[Activity]:
Here is a listing. Set it down again exactly.

*** Opening Data ***

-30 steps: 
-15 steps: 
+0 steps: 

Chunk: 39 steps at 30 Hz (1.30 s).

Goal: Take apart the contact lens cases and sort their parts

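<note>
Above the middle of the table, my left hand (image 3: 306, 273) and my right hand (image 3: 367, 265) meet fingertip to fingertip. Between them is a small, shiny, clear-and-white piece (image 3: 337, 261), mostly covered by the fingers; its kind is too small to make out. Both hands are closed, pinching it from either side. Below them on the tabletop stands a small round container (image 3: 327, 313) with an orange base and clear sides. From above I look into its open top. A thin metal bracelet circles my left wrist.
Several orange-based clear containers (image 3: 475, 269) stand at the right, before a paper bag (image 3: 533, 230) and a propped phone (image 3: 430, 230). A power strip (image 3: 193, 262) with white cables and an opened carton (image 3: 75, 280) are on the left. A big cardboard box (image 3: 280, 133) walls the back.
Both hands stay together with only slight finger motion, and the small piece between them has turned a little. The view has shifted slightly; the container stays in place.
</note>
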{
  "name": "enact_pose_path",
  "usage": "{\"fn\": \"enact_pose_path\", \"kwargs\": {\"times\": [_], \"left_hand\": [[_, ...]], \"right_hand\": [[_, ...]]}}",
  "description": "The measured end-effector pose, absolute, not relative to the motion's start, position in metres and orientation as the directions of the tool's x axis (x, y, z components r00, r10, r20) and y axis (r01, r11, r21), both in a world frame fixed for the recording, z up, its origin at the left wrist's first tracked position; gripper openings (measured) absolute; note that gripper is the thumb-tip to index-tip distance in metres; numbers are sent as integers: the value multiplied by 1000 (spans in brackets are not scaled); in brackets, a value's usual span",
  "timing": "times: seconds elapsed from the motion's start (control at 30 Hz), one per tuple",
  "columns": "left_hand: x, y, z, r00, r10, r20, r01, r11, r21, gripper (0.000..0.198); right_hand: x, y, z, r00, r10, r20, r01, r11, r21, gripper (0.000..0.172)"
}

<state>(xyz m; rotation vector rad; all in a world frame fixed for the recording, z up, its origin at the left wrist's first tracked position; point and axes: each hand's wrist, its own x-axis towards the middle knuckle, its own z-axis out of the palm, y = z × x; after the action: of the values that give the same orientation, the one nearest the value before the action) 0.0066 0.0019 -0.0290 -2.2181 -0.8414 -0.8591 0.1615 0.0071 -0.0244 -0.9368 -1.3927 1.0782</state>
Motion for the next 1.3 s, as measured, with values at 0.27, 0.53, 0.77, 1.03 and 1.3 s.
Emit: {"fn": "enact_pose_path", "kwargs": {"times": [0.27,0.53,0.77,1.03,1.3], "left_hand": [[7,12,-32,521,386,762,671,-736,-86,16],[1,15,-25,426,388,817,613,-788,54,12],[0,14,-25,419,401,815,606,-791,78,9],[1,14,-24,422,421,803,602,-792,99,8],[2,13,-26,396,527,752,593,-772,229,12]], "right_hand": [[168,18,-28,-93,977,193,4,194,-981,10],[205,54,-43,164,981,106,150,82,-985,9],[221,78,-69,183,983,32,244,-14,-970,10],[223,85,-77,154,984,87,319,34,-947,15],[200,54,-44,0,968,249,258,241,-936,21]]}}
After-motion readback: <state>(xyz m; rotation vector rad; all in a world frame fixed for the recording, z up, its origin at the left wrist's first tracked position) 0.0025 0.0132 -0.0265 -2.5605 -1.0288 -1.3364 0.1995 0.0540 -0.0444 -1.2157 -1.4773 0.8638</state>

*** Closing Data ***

[Expected output]:
-30 steps: 
-15 steps: 
+0 steps: 

Chunk: 39 steps at 30 Hz (1.30 s).

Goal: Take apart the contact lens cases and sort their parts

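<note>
Above the middle of the table, my left hand (image 3: 306, 273) and my right hand (image 3: 367, 265) meet fingertip to fingertip. Between them is a small, shiny, clear-and-white piece (image 3: 337, 261), mostly covered by the fingers; its kind is too small to make out. Both hands are closed, pinching it from either side. Below them on the tabletop stands a small round container (image 3: 327, 313) with an orange base and clear sides. From above I look into its open top. A thin metal bracelet circles my left wrist.
Several orange-based clear containers (image 3: 475, 269) stand at the right, before a paper bag (image 3: 533, 230) and a propped phone (image 3: 430, 230). A power strip (image 3: 193, 262) with white cables and an opened carton (image 3: 75, 280) are on the left. A big cardboard box (image 3: 280, 133) walls the back.
Both hands stay together with only slight finger motion, and the small piece between them has turned a little. The view has shifted slightly; the container stays in place.
</note>
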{
  "name": "enact_pose_path",
  "usage": "{\"fn\": \"enact_pose_path\", \"kwargs\": {\"times\": [_], \"left_hand\": [[_, ...]], \"right_hand\": [[_, ...]]}}",
  "description": "The measured end-effector pose, absolute, not relative to the motion's start, position in metres and orientation as the directions of the tool's x axis (x, y, z components r00, r10, r20) and y axis (r01, r11, r21), both in a world frame fixed for the recording, z up, its origin at the left wrist's first tracked position; gripper openings (measured) absolute; note that gripper is the thumb-tip to index-tip distance in metres; numbers are sent as integers: the value multiplied by 1000 (spans in brackets are not scaled); in brackets, a value's usual span",
  "timing": "times: seconds elapsed from the motion's start (control at 30 Hz), one per tuple",
  "columns": "left_hand: x, y, z, r00, r10, r20, r01, r11, r21, gripper (0.000..0.198); right_hand: x, y, z, r00, r10, r20, r01, r11, r21, gripper (0.000..0.172)"
}

<state>(xyz m; rotation vector rad; all in a world frame fixed for the recording, z up, its origin at the left wrist's first tracked position; point and axes: each hand's wrist, its own x-axis towards the middle knuckle, its own z-axis out of the palm, y = z × x; after the action: of the values that give the same orientation, the one nearest the value before the action) 0.0066 0.0019 -0.0290 -2.2181 -0.8414 -0.8591 0.1615 0.0071 -0.0244 -0.9368 -1.3927 1.0782</state>
Motion for the next 1.3 s, as measured, with values at 0.27, 0.53, 0.77, 1.03 and 1.3 s.
Emit: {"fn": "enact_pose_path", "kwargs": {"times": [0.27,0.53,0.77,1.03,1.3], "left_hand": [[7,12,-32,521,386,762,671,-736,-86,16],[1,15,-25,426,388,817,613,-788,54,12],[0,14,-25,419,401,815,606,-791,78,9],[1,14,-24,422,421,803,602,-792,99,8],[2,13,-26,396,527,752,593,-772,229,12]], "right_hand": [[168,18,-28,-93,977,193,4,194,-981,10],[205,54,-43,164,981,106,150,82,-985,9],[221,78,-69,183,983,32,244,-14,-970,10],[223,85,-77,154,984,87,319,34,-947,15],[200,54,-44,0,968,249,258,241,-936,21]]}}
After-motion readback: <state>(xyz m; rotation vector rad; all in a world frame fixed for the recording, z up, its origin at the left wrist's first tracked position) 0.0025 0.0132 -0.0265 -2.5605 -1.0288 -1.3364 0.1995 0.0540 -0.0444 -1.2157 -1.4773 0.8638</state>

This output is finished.